Son zamanlarda artan maliyetler, sahte kozmetik ürünlerinin piyasada daha fazla görünmesine neden oluyor. Sahte ürünlerin, bilinen bir markanın yasal olmayan yollar ile muadillerinin yapıldığını ve haksız kazançlar doğrultusunda piyasa sürüldüğünü aktaran Kahrıman, “Bu durum bazen o kadar orijinaline benzetilerek yapılıyor ki normal bir kozmetik kullanıcısının bunu ayırt etmesi çok zor. Buradaki en önemli ayırt etme yolu fiyat. Çok ucuza aldığınız ürünün kendi sayfasındaki fiyatı kontrol etmeden satın almayın” ifadelerini kullandı.

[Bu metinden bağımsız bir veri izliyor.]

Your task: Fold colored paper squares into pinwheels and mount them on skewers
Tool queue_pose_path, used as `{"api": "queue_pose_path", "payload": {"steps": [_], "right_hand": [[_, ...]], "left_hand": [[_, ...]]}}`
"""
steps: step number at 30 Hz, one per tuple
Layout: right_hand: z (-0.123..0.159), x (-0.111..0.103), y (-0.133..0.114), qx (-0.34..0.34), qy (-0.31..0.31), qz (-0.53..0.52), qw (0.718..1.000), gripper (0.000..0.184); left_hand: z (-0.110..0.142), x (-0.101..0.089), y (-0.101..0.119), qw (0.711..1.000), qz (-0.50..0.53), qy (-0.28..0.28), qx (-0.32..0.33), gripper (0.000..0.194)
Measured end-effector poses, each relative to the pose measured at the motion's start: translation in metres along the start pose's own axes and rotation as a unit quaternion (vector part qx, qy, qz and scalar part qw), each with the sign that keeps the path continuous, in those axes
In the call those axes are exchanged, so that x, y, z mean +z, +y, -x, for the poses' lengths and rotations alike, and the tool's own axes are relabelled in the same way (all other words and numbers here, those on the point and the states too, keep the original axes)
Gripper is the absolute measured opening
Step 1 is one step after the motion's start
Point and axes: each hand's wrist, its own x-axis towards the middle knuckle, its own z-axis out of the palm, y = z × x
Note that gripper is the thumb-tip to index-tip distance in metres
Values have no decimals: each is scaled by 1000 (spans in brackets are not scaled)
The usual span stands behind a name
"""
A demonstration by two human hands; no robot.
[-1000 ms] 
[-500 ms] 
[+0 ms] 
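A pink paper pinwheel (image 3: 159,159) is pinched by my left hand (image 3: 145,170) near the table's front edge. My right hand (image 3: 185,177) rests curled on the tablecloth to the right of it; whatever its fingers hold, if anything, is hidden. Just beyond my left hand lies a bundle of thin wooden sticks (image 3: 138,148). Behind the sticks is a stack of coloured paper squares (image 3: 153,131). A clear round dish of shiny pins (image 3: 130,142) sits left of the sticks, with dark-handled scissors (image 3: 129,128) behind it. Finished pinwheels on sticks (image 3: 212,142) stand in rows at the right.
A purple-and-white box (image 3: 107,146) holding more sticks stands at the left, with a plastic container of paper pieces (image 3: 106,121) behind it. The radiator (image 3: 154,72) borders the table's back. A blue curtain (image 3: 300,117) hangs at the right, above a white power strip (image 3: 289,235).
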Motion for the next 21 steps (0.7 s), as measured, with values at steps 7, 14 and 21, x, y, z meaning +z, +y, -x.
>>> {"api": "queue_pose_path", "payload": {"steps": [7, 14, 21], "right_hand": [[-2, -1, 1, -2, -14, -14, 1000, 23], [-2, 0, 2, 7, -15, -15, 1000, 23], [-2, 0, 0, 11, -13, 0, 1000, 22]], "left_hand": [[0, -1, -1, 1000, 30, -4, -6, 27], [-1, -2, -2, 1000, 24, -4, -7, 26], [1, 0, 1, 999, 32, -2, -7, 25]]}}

‘INFLUENCER REKLAMLARI’ PAZARLAMA BÜTÇELERİ İÇİN ÖNEMLİ
Sosyal medyada fenomenler tarafından birçok kozmetik ürün öneriliyor. Birçok vatandaş ise bu ürünleri bilinçsiz bir şekilde alıyor ve kullanıyor. Sosyal medya fenomenlerinin günümüzde kanaat önderi olarak toplamda yer edindiğini ifade eden Kahrıman, “Bu yadsınamaz ve görmezden gelinemez bir gerçek. Bu anlamda kullanıcılar fenomenlerin önerilerine çok önem veriyorlar. Önerileri doğrultusunda satın alma davranışları şekilleniyor. Bu durum öte yandan bir ekonomi oluşturdu. ‘Influencer reklamları’ firmaların pazarlama bütçeleri içinde önemli bir yer ediniyor. Bu yanıyla önerdikleri her ürünün kullanıldığı, uzun süreli kullanım alışkanlığı kazandıkları ya da çok sevdikleri konusu tartışmaya açık olabilir.
Öte yandan bazı ürünlerin içeriklerini ya da etkilerini anlatırken teknik hatalar yaptıklarını gözlemliyoruz. Bu yanları ile içerik okuma ve yorumlamada eksiklikleri olabiliyor. Bunun dışında bazı fenomenler, içerik okuma ve uygulama konusunda oldukça başarılı olabiliyorlar. Ürünün ne olduğundan çok ürünün kimin yanında durduğu, ürün kullanımını arttıran bir hal almış durumda” dedi.
Sektörde artan maliyetleri değerlendiren Kahrıman, “Kozmetik ürünleri aslında geçtiğimiz yılki fiyatlara paralel olarak yükseliyor. Ancak özellikle artan lojistik maliyetleri online satışların maliyetini artırmış durumda. Operasyonel maliyetlerdeki artışlar fiyatların yükselmesine neden oluyor. Bununla beraber kozmetik ürün fiyatlarının bu artışların gerisinde kaldığını söyleyebiliriz. Ayrıca kozmetik ürünler indirimlerin sıkça yapıldığı ürün gruplarından. Satılan her kozmetik ürünün 10 tanesinden 7’sinin indirimler ile satıldığını söylemek yanlış olmayacak” ifadelerine yer verdi.